**YOUR TASK:**
Copy all the lines of the data that include the word "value".

**SUPPLIED RECORDS:**
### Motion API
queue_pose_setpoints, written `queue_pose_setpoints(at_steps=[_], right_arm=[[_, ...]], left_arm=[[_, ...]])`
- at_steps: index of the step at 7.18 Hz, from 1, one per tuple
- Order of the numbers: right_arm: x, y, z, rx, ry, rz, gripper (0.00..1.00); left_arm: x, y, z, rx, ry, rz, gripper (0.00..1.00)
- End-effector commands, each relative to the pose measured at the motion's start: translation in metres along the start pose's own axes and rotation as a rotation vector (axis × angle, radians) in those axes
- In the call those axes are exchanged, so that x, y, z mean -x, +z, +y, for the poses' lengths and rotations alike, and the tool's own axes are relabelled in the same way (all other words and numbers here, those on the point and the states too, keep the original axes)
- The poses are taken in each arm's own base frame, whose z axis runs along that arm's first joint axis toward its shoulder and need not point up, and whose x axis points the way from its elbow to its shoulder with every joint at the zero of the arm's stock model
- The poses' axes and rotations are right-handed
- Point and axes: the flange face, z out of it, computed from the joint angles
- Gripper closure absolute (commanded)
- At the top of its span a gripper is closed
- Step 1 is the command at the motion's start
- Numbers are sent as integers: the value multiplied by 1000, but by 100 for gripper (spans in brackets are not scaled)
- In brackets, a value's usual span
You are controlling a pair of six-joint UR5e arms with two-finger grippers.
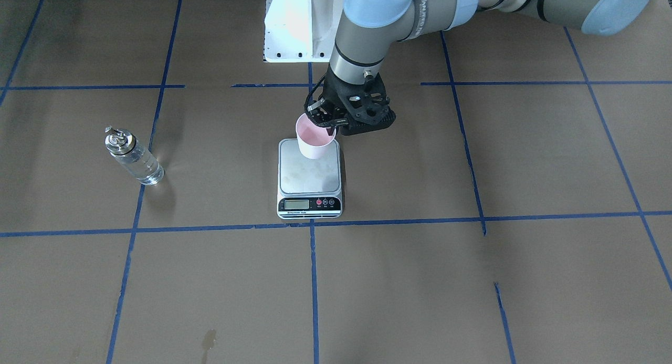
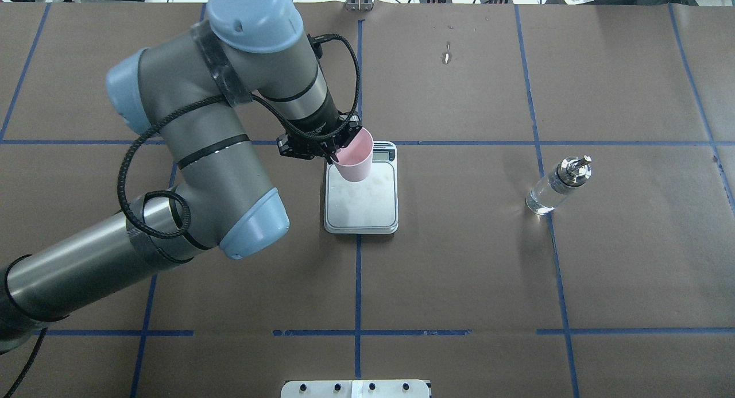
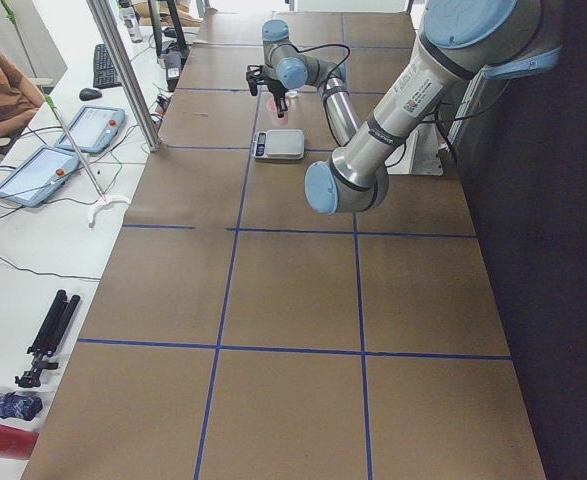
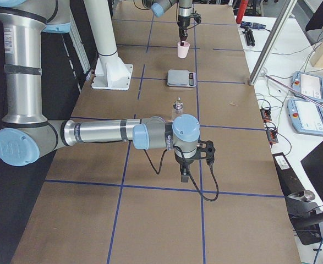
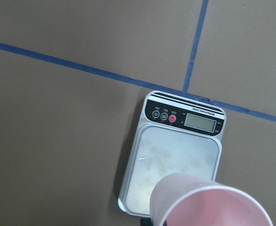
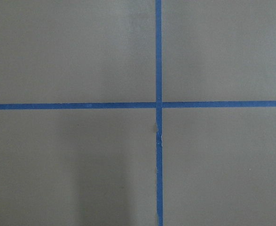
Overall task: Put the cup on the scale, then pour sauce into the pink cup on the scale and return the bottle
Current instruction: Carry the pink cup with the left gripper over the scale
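My left gripper (image 1: 328, 123) is shut on the rim of the pale pink cup (image 1: 314, 138) and holds it upright a little above the scale (image 1: 310, 177). In the overhead view the gripper (image 2: 339, 148) grips the cup (image 2: 355, 157) over the scale (image 2: 362, 205). The left wrist view shows the cup (image 5: 208, 205) over the silver platform (image 5: 175, 155). The clear glass bottle (image 2: 558, 185) with its metal spout stands alone on the robot's right side and also shows in the front view (image 1: 134, 158). My right gripper (image 4: 186, 176) hangs over bare table; I cannot tell whether it is open.
Blue tape lines (image 2: 358, 283) divide the brown table into squares. The white arm mount (image 1: 299, 28) stands at the robot's edge. A small stain (image 1: 209, 340) marks the operators' side. Tablets (image 3: 68, 145) lie on a side desk.
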Motion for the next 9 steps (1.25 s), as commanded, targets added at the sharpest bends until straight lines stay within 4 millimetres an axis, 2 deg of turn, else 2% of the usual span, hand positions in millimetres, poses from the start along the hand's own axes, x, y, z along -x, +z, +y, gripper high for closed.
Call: queue_pose_setpoints(at_steps=[1, 6, 9], right_arm=[[3, -2, -4, -4, -2, 0, 0], [9, -4, -9, -7, 2, -10, 0], [12, -7, -10, -11, -1, -10, 0]], left_arm=[[-13, 43, 7, -24, -20, -26, 100], [-13, 72, 8, -24, -23, -57, 100], [-12, 77, 13, -18, -19, -62, 100]])
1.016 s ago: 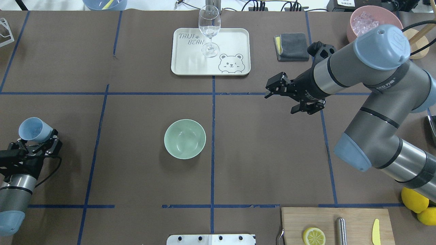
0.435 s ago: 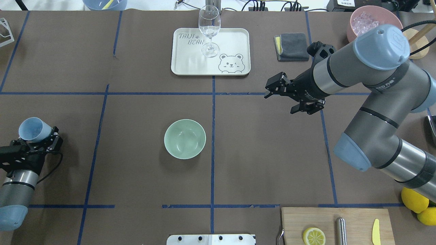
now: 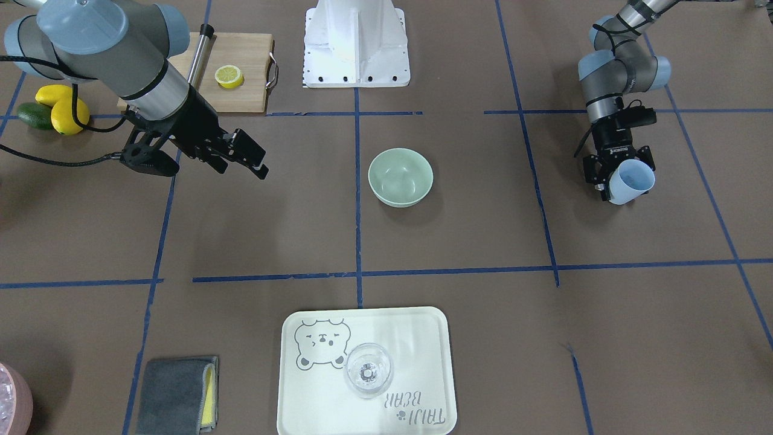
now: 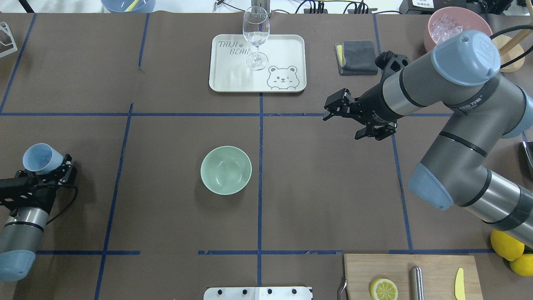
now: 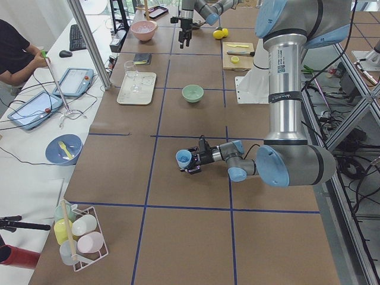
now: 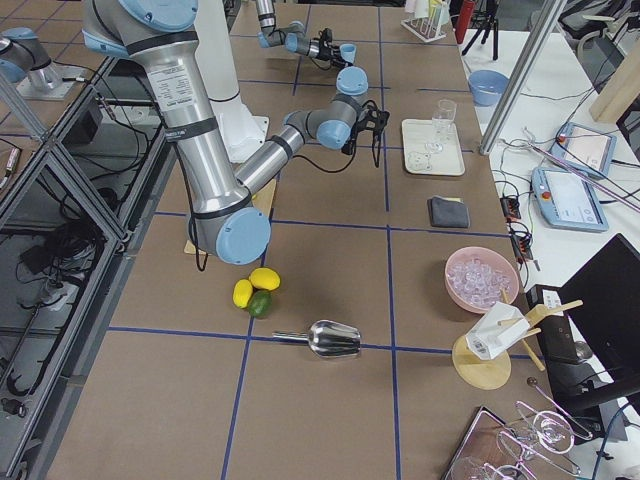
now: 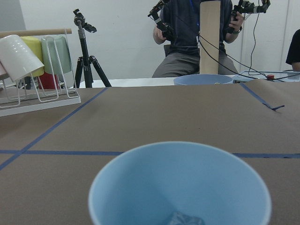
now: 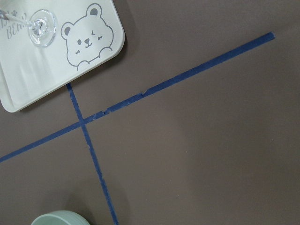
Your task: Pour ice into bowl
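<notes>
front-facing view: the left gripper (image 3: pixel 611 172) was clamped on the wall of a blue cup (image 3: pixel 632 179), near its base. the cup was tilted, mouth away from the robot, and held well apart from the mint-green bowl (image 3: pixel 400 177) at the table centre. the right gripper (image 3: pixel 250 158) hung over bare table with jaws apart and nothing between them.

overhead view: the left forearm lay low and nearly level at the table's left edge, wrist bent so the cup (image 4: pixel 39 158) pointed up and outward. the right arm reached in from the right, elbow raised, gripper (image 4: pixel 330 111) aimed toward the tray (image 4: pixel 291 46). the bowl (image 4: pixel 226 170) looked empty.

left side view: the cup (image 5: pixel 183 158) was carried just above the table surface.

right side view: both grippers were too small to judge here.

left wrist view: the ice (image 7: pixel 180 219) sat at the cup bottom. only one clear lump showed at the frame edge, so the quantity could not be confirmed.

right wrist view: the bowl rim (image 8: pixel 58 219) showed at the lower edge, and the foot of a wine glass (image 8: pixel 41 28) on the tray.

handling note: ice cubes are hard, light and slippery, and are likely to slide out all at once. take hold of the cup, not the ice. the cup looked stiff and light, and the bowl rigid.
</notes>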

**RESULT OF THE EXERCISE:**
- Numbers are sent as integers: the value multiplied by 1000, but by 100 for gripper (spans in brackets are not scaled)
- In brackets, a value's usual span

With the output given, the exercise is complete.